Benefit Cheat Hides Inheritance To Continue Claiming State Handouts

Benefit Cheat Hides Inheritance To Continue Claiming State Handouts

People work hard throughout their lives to accumulate assets and wealth to hopefully offer them a comfortable retirement. Similarly, many people hope to pass on their wealth through inheritance after they die.

Whilst this gift is offered with care in the hope of providing their loved ones with a bit more comfort, for some it can create a negative impact.

In particular, those receiving state benefits can lose their entitlement because of the inheritance they receive.

Worried that the inheritance received from her deceased mother would impact her benefit entitlement, Lorna Overington hid her £100,000 windfall from the state.

The £100,000 inheritance was then used to fund a luxury family holiday to Florida and provide gifts of £10,000 to her son and daughter.

After discovering the inheritance, Lorna Overington, an ambulance administrator from London, was forced to plead guilty to benefit fraud between the years of 2014 and 2017.

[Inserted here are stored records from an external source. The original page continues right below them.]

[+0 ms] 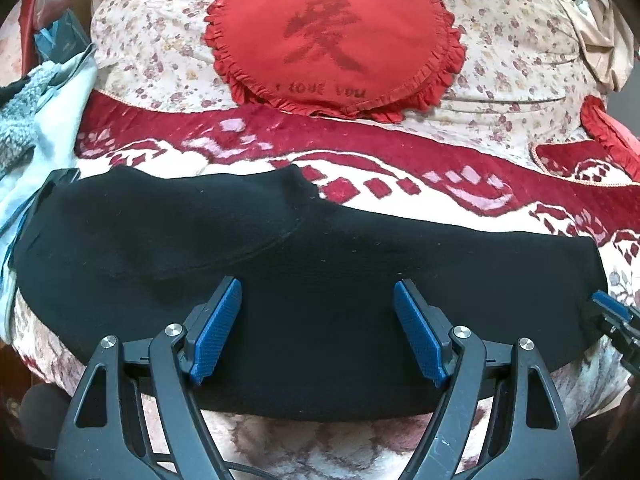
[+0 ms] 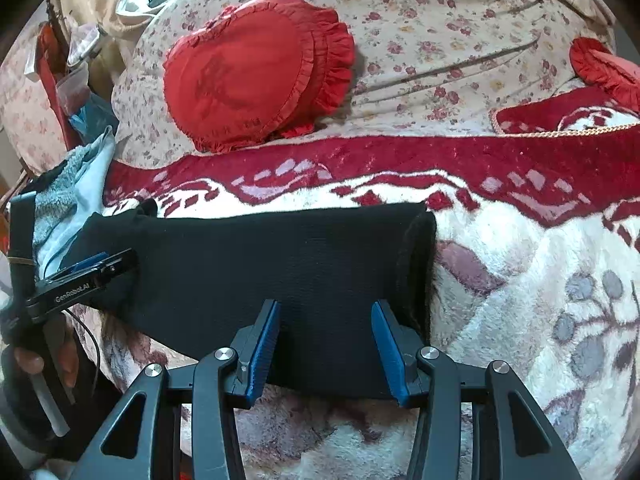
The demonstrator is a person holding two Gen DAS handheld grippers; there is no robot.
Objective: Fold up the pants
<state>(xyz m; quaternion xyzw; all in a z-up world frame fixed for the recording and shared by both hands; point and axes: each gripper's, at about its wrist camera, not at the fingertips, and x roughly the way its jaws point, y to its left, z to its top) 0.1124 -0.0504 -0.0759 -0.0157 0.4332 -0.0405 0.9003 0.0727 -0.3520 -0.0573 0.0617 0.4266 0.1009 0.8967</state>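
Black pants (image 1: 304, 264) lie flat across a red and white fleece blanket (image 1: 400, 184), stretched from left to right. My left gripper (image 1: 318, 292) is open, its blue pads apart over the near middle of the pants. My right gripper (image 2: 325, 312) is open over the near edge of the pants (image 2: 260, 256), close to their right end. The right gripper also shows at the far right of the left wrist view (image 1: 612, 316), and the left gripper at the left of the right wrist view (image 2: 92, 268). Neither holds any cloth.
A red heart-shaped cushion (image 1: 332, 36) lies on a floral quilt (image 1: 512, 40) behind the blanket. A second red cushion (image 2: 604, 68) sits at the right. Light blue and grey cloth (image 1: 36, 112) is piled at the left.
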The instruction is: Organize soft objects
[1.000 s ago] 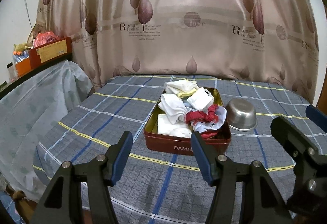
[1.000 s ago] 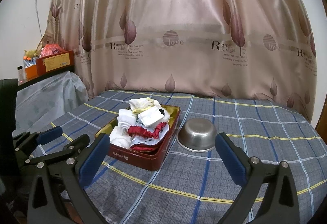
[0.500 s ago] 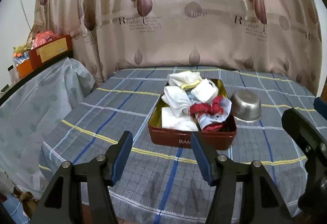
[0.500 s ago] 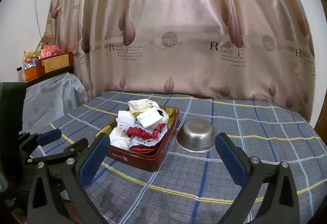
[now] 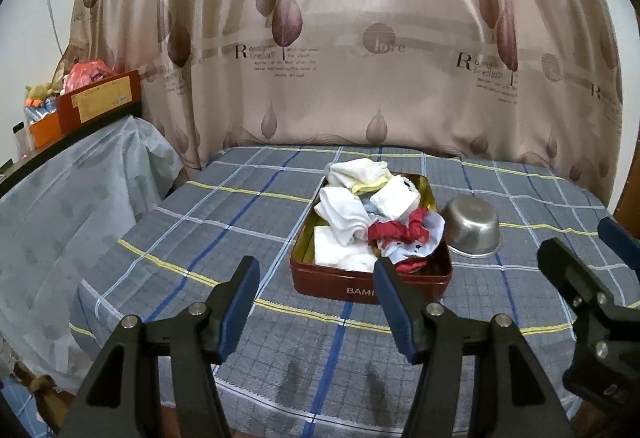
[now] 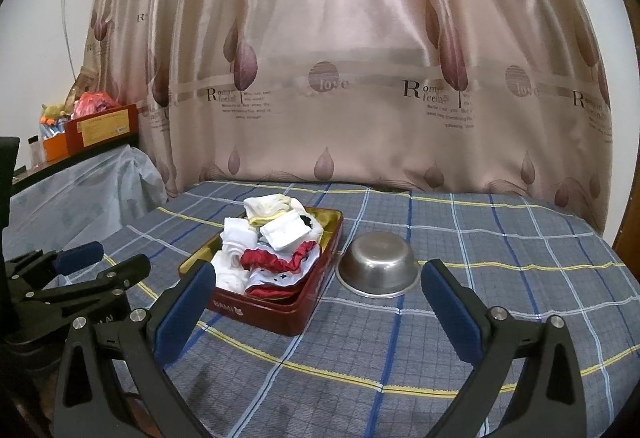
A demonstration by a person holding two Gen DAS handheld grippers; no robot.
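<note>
- Left wrist view: left claw (image 5: 316, 292) hangs above the near edge of the bench (image 5: 224, 238), jaws spread wide, nothing between the blue pads.
- Same view: red tin (image 5: 340, 284) sits at 12 o'clock from the left claw, beyond the fingertips and apart from them; its right pad overlaps the tin's front wall in the picture only.
- Tin contents: white socks (image 5: 344, 212) piled at the left and back; a red-trimmed cloth (image 5: 404, 234) with small star print at the right front. One pale sock with a yellow edge (image 5: 362, 174) overhangs the far rim.
- Steel bowl (image 5: 474, 226) stands upside down on the plaid cloth, just beside the tin at its 3 o'clock, not touching as far as I can tell.
- Right claw (image 5: 592, 258) enters the left wrist view at 4 o'clock, well to the right of the bowl.
- Right wrist view: right claw (image 6: 316, 296) is spread wide and holds nothing; tin (image 6: 280, 318) lies at 11 o'clock, bowl (image 6: 378, 266) at 12 o'clock, both beyond the pads.
- Same view: left claw (image 6: 102, 260) shows at 9 o'clock, left of the tin, clear of it.
- Background: leaf-print curtain (image 6: 360, 58) hangs behind the bench; an orange box (image 6: 102, 128) sits on a covered shelf at 10 o'clock.
</note>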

Overington was sentenced to fourteen weeks in prison which was suspended for two years. Additionally, she has been ordered to repay £19,000.

Following her divorce, Lorna Overington began claiming housing benefit and continued the claim even after she inherited a £400,000 property from her mother in New Malden and inheritance payments worth £100,000.

Whilst there are allowances of savings a person may have before benefits are stopped, receiving an inheritance over £16,000 could invalidate a claim or significantly reduce the amount a claimant receives.

The gift offered by the donor, intended to improve their loved ones life, could actually force them to use it as a way of supplementing their lost income. In actual fact, the inheritance is used as a substitute to benefits and reduces the positive impact it was intended to create.

Should an inheritance that includes property and non-monetary assets impact a person’s benefit claim? Is this system fair of does it need amending?  

4 Responses

  1. Yes – a property worth £400,000 could be lived in, or sold and the money used to buy somewhere else and remove the need for housing benefit, or let to produce an income of roughly £16,000 before tax. If she was sole heir and wanted to pass on some of the inheritance directly to her children, reducing her own entitlement, she could have done this via a deed of variation.

  2. The testator could have left it to a discretionary trust thus removing any claim on it by the state

  3. Absolutely they should loose benefits….benefits paid for by tax payers who haven’t been left money. Why should I as a tax payer, be supporting someone with a massive bequest.?

  4. A total inheritance of approximately half a million pounds is a very substantial windfall. This particular case smacks of greed. I do think that the way the DWP calculate whether that money was squandered is wring though. They expect the money to be spent at the same rate any benefit payment would be,which is not realistic, even if you use it to pay off debts to reduce interest payments, it’s regarded as wasting the capital. The system should make some allowance for the way it’s spent, perhaps at the rate of the mean wage ? Please remember that benefit fraud losses are relatively low, in fact lower than the figure lost to error.
    If the system was more realistic, I’m sure there would be less temptation to commit fraud in the first place.